Given all the samples, the output of the softmax function indicates how good a permutation \(\psi _i\) can already be reconstructed and which ones are hard to recover (low \(y_i^\star \)). Thus, it reflects the complexity of a permutation from the view point of the network and \(y_i^\star \) can be utilized to capture the network state s. To be precise, we measure the network’s confidence regarding its classification using the ratio of correct class l vs. second highest prediction p (or highest if the true label l is not classified correctly):

$$\begin{aligned} y_l(x) = \frac{y_l^\star (x)+1}{y_p^\star (x)+1}, \end{aligned}$$
(3)

where \(x \in X_{val}\) and adding 1 to have \(0.5 \le y_l \le 2\), so that \(y_l>1\) indicates a correct classification. The state s is then defined as

$$\begin{aligned} s = \begin{bmatrix} y_1(x_1)&\dots&y_1(x_{|X_{val}|}) \\ \vdots&\vdots \\ y_{|\varPsi |}(x_1)&\dots&y_{|\varPsi |}(x_{|X_{val}|}), \end{bmatrix} \end{aligned}$$
(4)

where one row contains the softmax ratios of a permutation \(\psi _i\) applied to all samples \(x \in X_{val}\) (see Fig. 1(D)). Using a validation set for determining the state has the advantage of obtaining the utility for all permutations \(\psi _i\) and not only for the ones applied in the previous training phase. Moreover, it guarantees the comparability between validations applied at different time points independently by the policy. The action \(a=(x,\psi _i) \in A = X \times \varPsi \) of training the network by applying a permutation \(\psi _i\) to a random training sample x changes the state s (in practice we sample an entire mini-batch of tuples for one training iteration rather than only one). Training changes the network state s at time point t into \(s'\) according to some transition probability \(T(s^\prime |s,a)\). To evaluate the chosen action a we need a reward signal \(r_t\) given the revised state \(s^\prime \). The challenge is now to find the action which maximizes the expected reward

$$\begin{aligned} R(s,a) = \mathbb {E}[r_{t} | s_t = s,a], \end{aligned}$$
(5)

given the present state of the network. The underlying problem of finding suitable permutations and training the network can be formulated as a Markov Decision Process (MDP) [48], a 5-tuple \(<S,A,T,R,\gamma>\), where S is a set of states \(s_t\), A is a set of actions \(a_t\), \(T(s^\prime |s,a)\) the transition probability, R(as) the reward and \(\gamma \in [0,1]\) is the discount which scales future rewards against present ones.

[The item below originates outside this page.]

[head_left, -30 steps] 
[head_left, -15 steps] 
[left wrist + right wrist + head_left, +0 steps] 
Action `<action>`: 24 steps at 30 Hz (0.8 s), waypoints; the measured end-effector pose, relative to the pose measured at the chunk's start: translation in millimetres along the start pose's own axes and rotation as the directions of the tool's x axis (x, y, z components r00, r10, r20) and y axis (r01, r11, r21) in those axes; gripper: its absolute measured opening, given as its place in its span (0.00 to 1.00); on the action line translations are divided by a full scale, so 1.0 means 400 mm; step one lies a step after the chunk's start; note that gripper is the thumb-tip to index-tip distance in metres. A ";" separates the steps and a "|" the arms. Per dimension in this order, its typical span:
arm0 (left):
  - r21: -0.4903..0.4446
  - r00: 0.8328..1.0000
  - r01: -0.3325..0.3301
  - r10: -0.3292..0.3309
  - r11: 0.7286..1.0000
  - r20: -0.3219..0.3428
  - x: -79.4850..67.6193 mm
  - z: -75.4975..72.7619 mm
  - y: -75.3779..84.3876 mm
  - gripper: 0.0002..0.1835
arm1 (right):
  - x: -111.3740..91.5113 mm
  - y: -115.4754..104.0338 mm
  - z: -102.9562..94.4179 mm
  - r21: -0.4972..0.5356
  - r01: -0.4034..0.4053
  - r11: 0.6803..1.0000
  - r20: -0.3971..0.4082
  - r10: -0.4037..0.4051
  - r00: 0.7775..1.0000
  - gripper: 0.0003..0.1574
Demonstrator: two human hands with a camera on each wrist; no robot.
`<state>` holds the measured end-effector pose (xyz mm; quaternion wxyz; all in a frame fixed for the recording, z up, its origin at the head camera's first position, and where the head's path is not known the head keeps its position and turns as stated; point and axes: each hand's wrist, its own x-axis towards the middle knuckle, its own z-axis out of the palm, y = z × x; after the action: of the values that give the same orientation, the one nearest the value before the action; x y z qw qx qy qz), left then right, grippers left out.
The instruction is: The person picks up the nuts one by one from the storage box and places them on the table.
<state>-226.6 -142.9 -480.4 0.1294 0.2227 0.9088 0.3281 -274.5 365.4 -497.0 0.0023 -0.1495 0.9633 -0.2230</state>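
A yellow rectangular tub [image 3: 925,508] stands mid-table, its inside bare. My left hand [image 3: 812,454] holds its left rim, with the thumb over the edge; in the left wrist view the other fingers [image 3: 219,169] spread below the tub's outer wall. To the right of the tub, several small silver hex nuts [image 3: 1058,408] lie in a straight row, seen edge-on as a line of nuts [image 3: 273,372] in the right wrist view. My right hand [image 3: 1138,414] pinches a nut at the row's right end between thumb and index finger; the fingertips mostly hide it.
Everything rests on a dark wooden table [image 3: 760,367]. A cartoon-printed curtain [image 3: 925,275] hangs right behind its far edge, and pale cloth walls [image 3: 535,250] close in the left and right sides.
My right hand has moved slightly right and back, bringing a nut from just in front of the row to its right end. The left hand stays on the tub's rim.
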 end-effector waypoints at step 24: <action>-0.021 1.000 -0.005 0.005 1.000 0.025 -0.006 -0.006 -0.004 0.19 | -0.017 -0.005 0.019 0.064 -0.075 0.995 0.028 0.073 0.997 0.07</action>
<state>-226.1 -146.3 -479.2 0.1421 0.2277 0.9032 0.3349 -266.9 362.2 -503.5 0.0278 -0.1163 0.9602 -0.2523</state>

Defining a Policy: As a reward \(r_t\) we need a score which measures the impact the chosen permutations have had on the overall performance in the previous training phase. For that, the error

$$\begin{aligned} \mathcal {E} := 1 - \frac{1}{|\varPsi |\cdot |X_{val}|}\sum \limits _{l=1}^{|\varPsi |}\sum \limits _{x\in X_{val}} \delta _{\,l\,,\mathop {{{\mathrm{argmax}}}}\limits _{p=\{1,...,|\varPsi |\}} y_p^\star (x)} \end{aligned}$$
(6)

with \(\delta \) the Kronecker delta, can be used to assess the influence of a permutation. To make the reward more informative, we compare this value against a baseline (BL), which results from simply extrapolating the error of previous iterations, i.e. \(\mathcal {E}^{BL}_{t+1} = 2\mathcal {E}_t-\mathcal {E}_{t-1}\). We then seek an action that improves upon this baseline. Thus, the reward \(r_t\) obtained at time point \(t+1\) (we use the index t for r at time step \(t+1\) to indicate the connection to \(a_t\)) is defined as

$$\begin{aligned} r_t := \mathcal {E}^{BL}_{t+1} - \mathcal {E}_{t+1}. \end{aligned}$$
(7)

We determine the error using the same validation set as already employed for obtaining the state. In this way no additional computational effort is required.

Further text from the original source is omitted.